A Goofy Movie (Lima, 1995)

So I watched A Goofy Movie ... and what a bizarre experience it was. Part of the problem is that the universe in which these characters live is really poorly defined. We've got Goofy -- who even next to characters like Donald Duck and Pluto, seemed like he was from another planet -- thrust into the role of (single) father to a teenage boy creature that has inherited Goofy's doggish appearance. This dog-boy bears a passing resemblance to Poochie, the short-lived animated character once voiced by Homer Simpson and his major issue is that he's got the hots for this female-type creature that actually looks more like a chipmunk-girl than she does a dog-girl.

Somehow the simplistic, innocent world that Goofy once inhabited in early Disney animation has now been overrun with conventional modern dramatic elements like teenage angst which fuels the central plotline. Father and son struggle to understand each other and express their love in scenes that are played about as sincerely as possible considering we are talking about animated dog-human hybrids. Yet this is also a universe in which a simple fishing trip leads to an encounter with Bigfoot. Bigfoot? Mythologies ... crossing ... brain ... confused ... Throw in pop culture references such as the inclusion of Travolta-esque dancing to "Staying Alive", musical numbers that merge cheesy 80's pop with cheesy Broadway showtunes and the fact that Goofy's personality and intelligence fluctuate wildly depending on what is needed in any given scene and you have a film that just doesn't know stylistically what it wants to be.
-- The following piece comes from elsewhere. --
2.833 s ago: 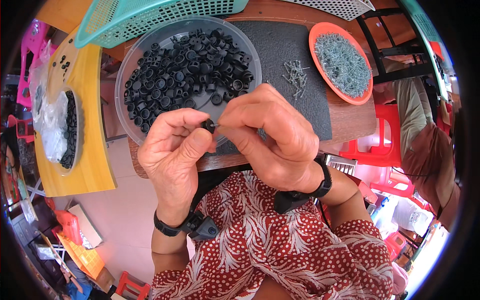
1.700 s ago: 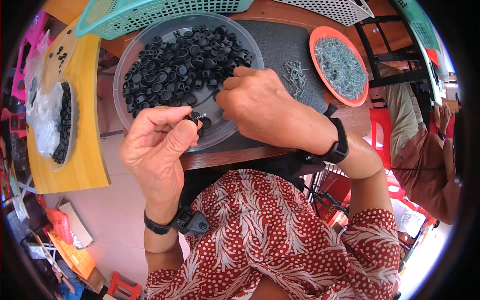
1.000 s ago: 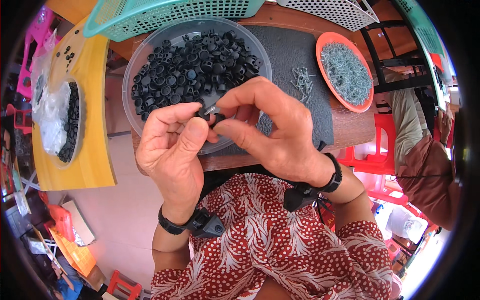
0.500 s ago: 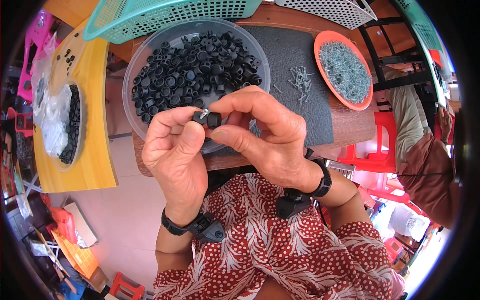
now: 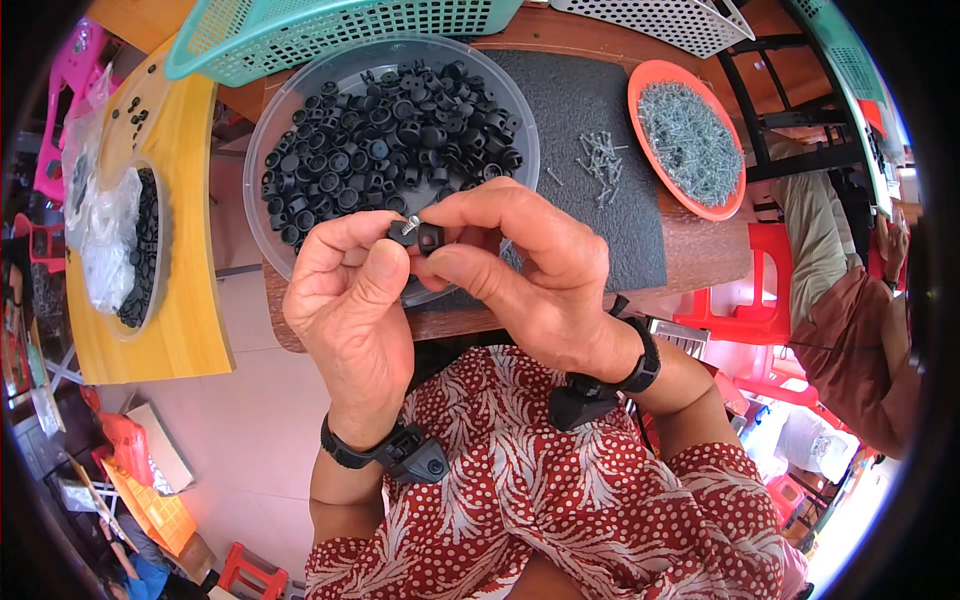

Consequently, it falls back onto a a cliched father and son relationship, a contrived 'villain' and, most troubling of all, depictions of girls and women as nothing more than the objects of male desire.

All that I say may make A Goofy Movie sound like it could be some sort of anarchic gem. It's not. It's a muddled, ill-conceived film that attempts to handle issues faced by high schoolers with a narrative and humor aimed at the level of grade schoolers.